__WORK REQUIRED__.
Instruction for the entries below: return the part that opens with the line containing "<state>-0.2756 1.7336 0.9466" and closes with the line containing "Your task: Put", exactly, and no pictures.

__RECORDS PROVIDED__.
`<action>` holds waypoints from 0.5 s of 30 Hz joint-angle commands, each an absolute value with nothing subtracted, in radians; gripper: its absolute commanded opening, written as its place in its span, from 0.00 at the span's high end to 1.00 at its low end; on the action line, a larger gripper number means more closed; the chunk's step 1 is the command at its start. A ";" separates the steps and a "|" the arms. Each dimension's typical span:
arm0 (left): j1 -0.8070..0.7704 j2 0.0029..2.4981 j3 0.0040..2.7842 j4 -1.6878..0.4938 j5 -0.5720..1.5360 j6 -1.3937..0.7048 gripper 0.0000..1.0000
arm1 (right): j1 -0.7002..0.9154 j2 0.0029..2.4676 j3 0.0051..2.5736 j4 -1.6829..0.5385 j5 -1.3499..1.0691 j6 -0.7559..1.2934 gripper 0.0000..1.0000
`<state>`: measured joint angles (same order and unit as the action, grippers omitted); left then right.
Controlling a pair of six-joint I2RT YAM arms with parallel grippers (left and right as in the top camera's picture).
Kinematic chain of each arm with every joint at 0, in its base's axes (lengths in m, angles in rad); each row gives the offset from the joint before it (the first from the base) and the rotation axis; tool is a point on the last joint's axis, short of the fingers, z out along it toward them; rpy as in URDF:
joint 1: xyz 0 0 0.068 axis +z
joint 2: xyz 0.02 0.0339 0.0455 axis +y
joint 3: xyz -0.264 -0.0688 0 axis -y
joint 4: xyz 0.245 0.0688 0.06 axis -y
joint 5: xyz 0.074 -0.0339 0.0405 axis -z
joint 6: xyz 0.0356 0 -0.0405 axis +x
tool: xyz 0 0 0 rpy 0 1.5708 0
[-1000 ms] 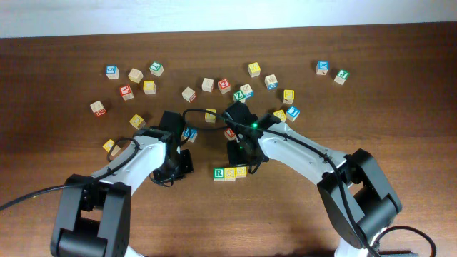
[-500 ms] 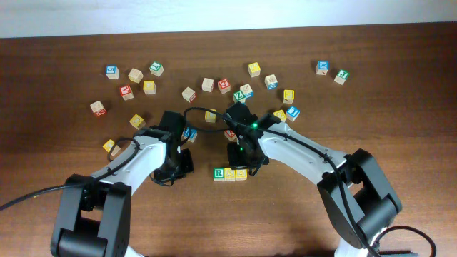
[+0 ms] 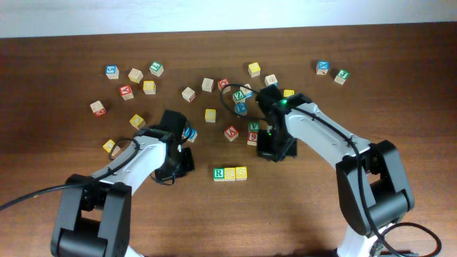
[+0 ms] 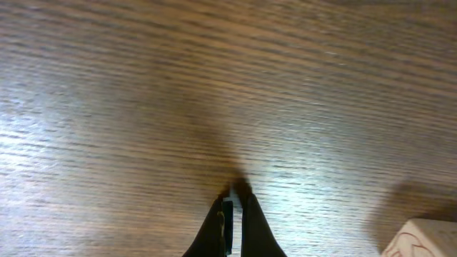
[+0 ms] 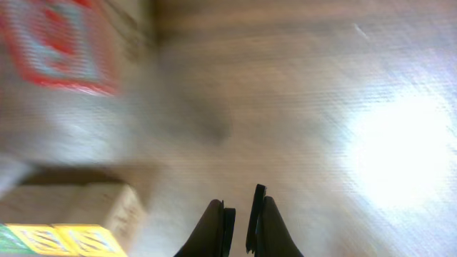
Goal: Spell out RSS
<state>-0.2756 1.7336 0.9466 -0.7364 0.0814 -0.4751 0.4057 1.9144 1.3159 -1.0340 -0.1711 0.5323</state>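
RSS [image 3: 230,173] is laid out in a straight row on the counter [image 3: 400,107]. The green-and-white R [image 3: 218,173] is at the left end, and the two yellow cubes [image 3: 241,173] are set touching to its right. The nearest other cubes are a red cube [image 3: 231,133] and a pair of cubes [image 3: 253,133] placed edge to edge, both farther up the counter and apart from the row. A blue cube [image 3: 189,133] is tucked beside the left arm [image 3: 136,160], and more cubes are scattered toward the far edge. The row is flanked by both grippers and touched by neither. The left gripper [image 3: 178,163] is held near the R on its left side. The right gripper [image 3: 274,150] is held up and to the right of the last yellow cube, a little farther off. In the left wrist view the jaws are seen pressed together over bare wood with nothing held. A pale cube corner [image 4: 428,239] is caught at the lower right edge, and which cube it is cannot be told. In the blurred right wrist view the jaws are closed to a thin slit, also with nothing held. The row's yellow faces are seen there at the lower left and a red face [image 5: 57,43] at the upper left. The left arm and the right arm [image 3: 321,135] are angled inward from the near edge, with the grippers pointed down at the counter.
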 commanded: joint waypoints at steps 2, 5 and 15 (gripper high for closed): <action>-0.348 1.748 0.962 -0.682 0.150 -0.490 1.00 | 0.454 1.920 1.293 -1.046 -0.181 0.515 0.96; -0.391 1.770 0.962 -0.665 0.163 -0.530 1.00 | 0.522 1.920 1.237 -0.956 -0.192 0.566 0.95; -0.406 1.773 0.962 -0.636 0.274 -0.529 1.00 | 0.538 1.920 1.233 -0.860 -0.358 0.566 0.95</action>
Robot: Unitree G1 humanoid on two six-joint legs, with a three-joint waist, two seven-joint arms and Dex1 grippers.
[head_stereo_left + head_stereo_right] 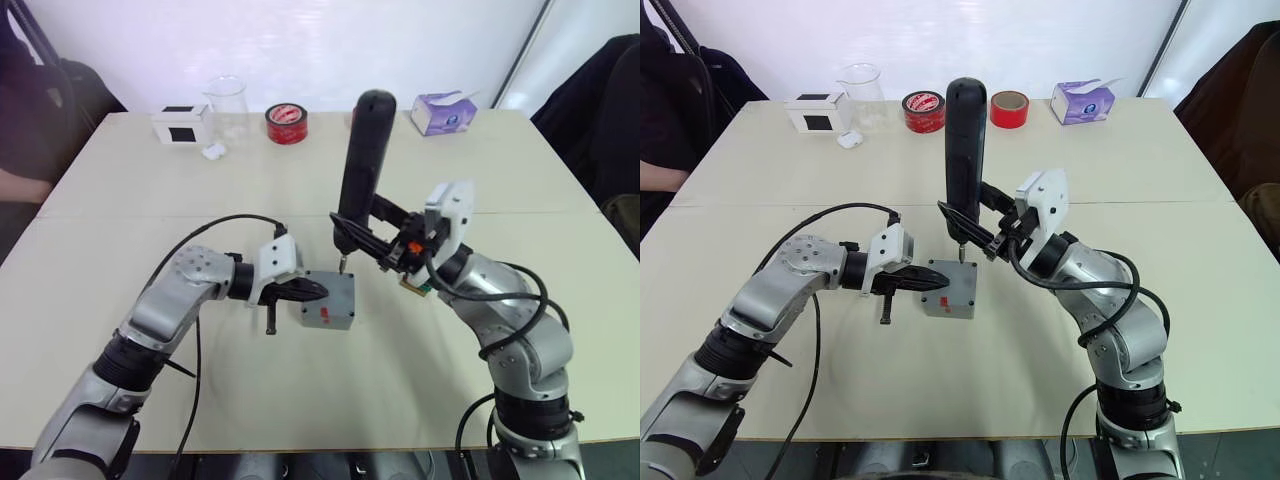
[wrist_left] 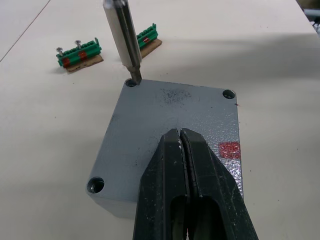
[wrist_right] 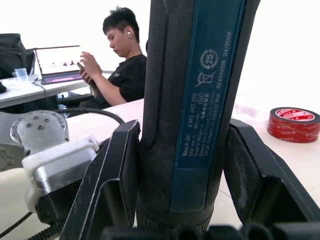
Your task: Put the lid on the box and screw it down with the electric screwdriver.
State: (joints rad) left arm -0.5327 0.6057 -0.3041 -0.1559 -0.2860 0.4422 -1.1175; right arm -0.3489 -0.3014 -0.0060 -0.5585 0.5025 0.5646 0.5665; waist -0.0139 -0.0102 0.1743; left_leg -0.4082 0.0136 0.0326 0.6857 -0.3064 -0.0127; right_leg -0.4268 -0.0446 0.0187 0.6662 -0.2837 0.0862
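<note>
The grey lid [image 1: 340,288] lies on the grey box [image 1: 338,318], whose side carries a red mark, in the middle of the table. My left gripper [image 1: 318,290] is shut, and its fingertips [image 2: 180,137] rest on top of the lid. My right gripper [image 1: 360,228] is shut on the dark electric screwdriver [image 1: 362,160] and holds it upright. The screwdriver's metal bit [image 2: 127,45] stands in the lid's far corner hole. In the left wrist view two other corner holes show as open.
Two green terminal blocks [image 2: 80,52] lie just beyond the box. Along the table's far edge stand a white box with a black square [image 1: 182,125], a clear beaker [image 1: 227,100], red tape rolls [image 1: 286,123] and a purple tissue box [image 1: 445,112]. A person [image 3: 120,65] sits beyond the table.
</note>
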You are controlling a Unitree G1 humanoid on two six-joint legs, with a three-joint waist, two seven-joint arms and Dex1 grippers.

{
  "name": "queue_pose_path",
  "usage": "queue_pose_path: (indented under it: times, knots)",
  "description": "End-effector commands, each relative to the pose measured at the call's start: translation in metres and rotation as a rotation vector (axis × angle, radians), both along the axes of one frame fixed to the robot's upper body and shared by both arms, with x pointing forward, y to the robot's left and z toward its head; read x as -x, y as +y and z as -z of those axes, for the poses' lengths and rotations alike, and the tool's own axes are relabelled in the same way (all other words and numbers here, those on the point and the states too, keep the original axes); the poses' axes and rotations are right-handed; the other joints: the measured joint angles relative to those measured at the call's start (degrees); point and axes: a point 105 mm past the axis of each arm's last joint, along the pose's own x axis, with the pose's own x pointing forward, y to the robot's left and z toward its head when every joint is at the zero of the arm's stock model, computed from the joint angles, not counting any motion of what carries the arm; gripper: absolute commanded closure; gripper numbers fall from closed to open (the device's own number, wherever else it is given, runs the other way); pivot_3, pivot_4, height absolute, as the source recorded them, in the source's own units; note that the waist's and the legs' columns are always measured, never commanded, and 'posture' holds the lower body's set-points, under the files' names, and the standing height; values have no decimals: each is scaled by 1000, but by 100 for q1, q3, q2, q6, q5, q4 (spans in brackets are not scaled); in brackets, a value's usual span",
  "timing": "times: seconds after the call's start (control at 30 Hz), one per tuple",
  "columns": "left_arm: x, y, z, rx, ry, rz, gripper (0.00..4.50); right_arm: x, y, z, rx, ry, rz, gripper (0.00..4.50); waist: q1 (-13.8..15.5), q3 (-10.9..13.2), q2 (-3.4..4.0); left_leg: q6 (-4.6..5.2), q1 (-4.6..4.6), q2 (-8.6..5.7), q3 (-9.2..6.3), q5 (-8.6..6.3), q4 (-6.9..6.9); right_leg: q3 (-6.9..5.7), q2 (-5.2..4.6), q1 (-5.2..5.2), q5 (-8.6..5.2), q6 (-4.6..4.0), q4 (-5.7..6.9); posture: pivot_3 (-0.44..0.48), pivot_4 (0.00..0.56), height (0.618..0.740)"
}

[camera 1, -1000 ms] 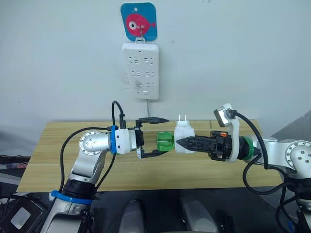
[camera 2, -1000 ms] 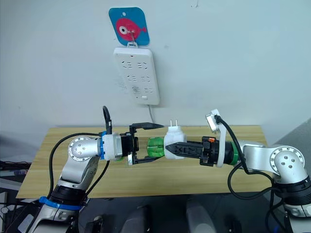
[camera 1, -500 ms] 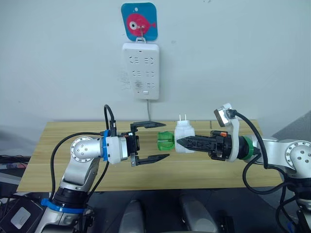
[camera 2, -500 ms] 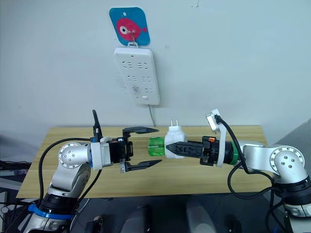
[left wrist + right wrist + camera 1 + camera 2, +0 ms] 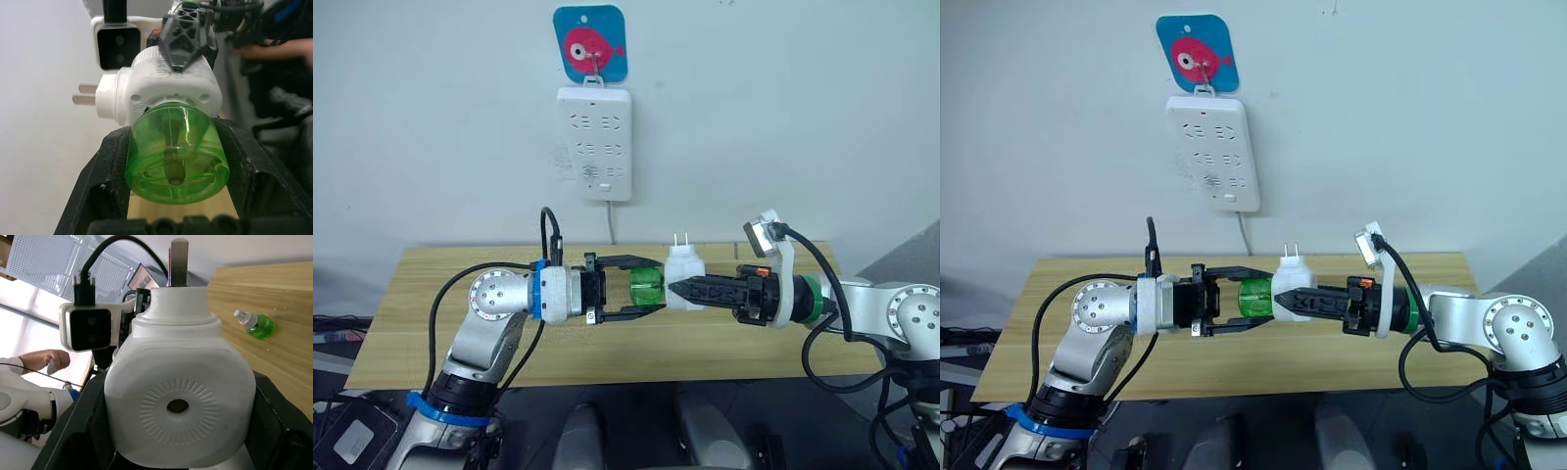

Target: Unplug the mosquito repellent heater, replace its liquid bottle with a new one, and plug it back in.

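1. Mid frame, the mosquito repellent heater [image 5: 684, 279] is clamped in the right gripper [image 5: 677, 285], already unplugged.
2. Its green bottle [image 5: 647, 288] is bracketed by the left gripper [image 5: 654, 287], contact unclear; apparently still attached.
3. A spare bottle [image 5: 255, 324] is left lying on the table [image 5: 421, 304].
4. Upper centre, the power strip [image 5: 596, 142] is waiting; swap and replugging remain.

No text, label or number can be read anywhere.

Two head cameras look forward over the counter [image 5: 431, 294] toward the wall; each wrist camera sits close behind the mosquito repellent heater [image 5: 161, 93].
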Motion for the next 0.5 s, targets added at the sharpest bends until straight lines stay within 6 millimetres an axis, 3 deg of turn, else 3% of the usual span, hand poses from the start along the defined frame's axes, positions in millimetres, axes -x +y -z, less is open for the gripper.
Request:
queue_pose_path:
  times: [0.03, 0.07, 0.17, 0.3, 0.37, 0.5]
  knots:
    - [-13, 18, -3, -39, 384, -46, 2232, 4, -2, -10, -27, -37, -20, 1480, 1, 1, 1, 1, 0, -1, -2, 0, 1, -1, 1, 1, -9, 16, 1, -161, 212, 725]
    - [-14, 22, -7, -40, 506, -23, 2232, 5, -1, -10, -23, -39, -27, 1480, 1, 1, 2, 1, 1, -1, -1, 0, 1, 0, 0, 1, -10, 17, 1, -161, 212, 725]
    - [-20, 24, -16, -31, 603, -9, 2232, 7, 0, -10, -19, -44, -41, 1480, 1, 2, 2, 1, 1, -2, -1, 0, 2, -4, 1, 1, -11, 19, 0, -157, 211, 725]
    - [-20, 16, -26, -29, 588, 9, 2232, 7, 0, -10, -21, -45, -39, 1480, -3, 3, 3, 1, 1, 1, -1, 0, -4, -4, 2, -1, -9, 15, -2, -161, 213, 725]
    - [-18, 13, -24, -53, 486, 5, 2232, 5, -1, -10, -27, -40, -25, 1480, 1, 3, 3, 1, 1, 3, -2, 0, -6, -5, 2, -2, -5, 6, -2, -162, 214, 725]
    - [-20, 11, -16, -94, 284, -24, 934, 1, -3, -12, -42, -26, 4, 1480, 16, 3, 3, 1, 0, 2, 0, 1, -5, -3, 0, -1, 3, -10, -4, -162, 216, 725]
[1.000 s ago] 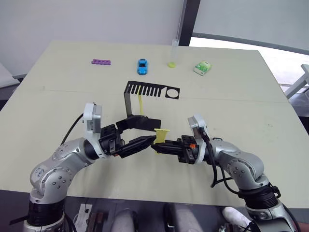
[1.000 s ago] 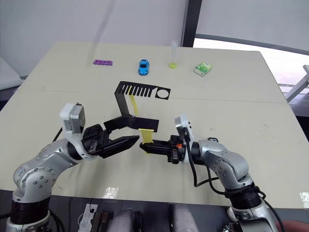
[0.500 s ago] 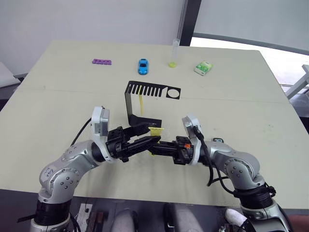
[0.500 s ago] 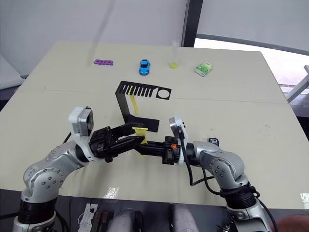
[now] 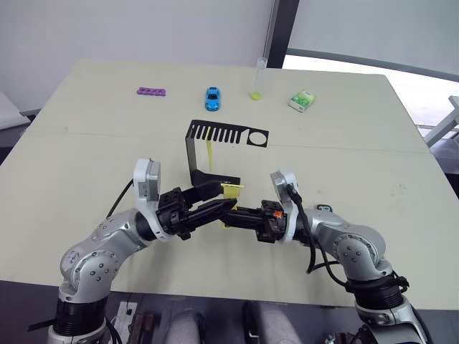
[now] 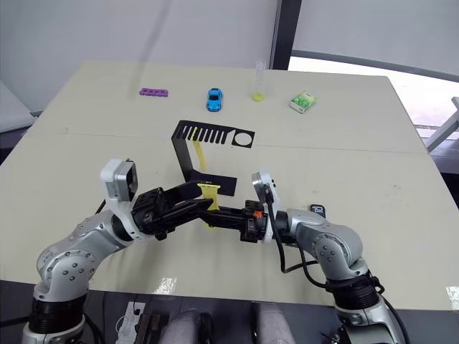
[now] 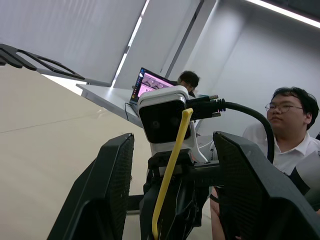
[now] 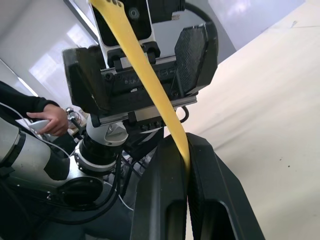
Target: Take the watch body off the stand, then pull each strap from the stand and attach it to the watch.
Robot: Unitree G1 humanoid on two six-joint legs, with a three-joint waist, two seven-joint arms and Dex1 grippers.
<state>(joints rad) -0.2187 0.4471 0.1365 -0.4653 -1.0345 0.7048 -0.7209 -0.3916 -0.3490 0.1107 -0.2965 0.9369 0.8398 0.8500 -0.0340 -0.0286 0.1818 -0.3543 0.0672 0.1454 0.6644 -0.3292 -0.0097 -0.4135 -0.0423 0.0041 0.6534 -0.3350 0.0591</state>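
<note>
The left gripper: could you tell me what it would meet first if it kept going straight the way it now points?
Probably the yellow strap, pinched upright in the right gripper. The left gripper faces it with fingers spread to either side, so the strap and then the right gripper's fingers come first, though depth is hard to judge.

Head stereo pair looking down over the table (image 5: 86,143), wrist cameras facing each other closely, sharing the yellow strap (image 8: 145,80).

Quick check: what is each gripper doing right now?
Left gripper: open, fingers on either side of the yellow strap, not pinching it.
Right gripper: shut on the yellow strap.
</note>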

__RESULT OF THIS EXERCISE__.
<state>-0.2756 1.7336 0.9466 -0.7364 0.0814 -0.4751 0.4057 1.9144 1.3159 -1.0340 -0.1711 0.5323</state>
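RSS [image 3: 230,173] is laid out in a straight row on the counter [image 3: 400,107]. The green-and-white R [image 3: 218,173] is at the left end, and the two yellow cubes [image 3: 241,173] are set touching to its right. The nearest other cubes are a red cube [image 3: 231,133] and a pair of cubes [image 3: 253,133] placed edge to edge, both farther up the counter and apart from the row. A blue cube [image 3: 189,133] is tucked beside the left arm [image 3: 136,160], and more cubes are scattered toward the far edge. The row is flanked by both grippers and touched by neither. The left gripper [image 3: 178,163] is held near the R on its left side. The right gripper [image 3: 274,150] is held up and to the right of the last yellow cube, a little farther off. In the left wrist view the jaws are seen pressed together over bare wood with nothing held. A pale cube corner [image 4: 428,239] is caught at the lower right edge, and which cube it is cannot be told. In the blurred right wrist view the jaws are closed to a thin slit, also with nothing held. The row's yellow faces are seen there at the lower left and a red face [image 5: 57,43] at the upper left. The left arm and the right arm [image 3: 321,135] are angled inward from the near edge, with the grippers pointed down at the counter.
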 commanded: joint waypoints at steps 2, 5 and 15 (gripper high for closed): <action>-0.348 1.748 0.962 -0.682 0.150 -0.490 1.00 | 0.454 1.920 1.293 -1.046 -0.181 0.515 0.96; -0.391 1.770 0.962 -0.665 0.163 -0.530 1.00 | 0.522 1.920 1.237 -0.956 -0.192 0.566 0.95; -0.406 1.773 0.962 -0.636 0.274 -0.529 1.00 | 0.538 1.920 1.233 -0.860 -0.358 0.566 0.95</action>
Robot: Unitree G1 humanoid on two six-joint legs, with a three-joint waist, two seven-joint arms and Dex1 grippers.
[head_stereo_left + head_stereo_right] 
[wrist_left] 
[wrist_right] 
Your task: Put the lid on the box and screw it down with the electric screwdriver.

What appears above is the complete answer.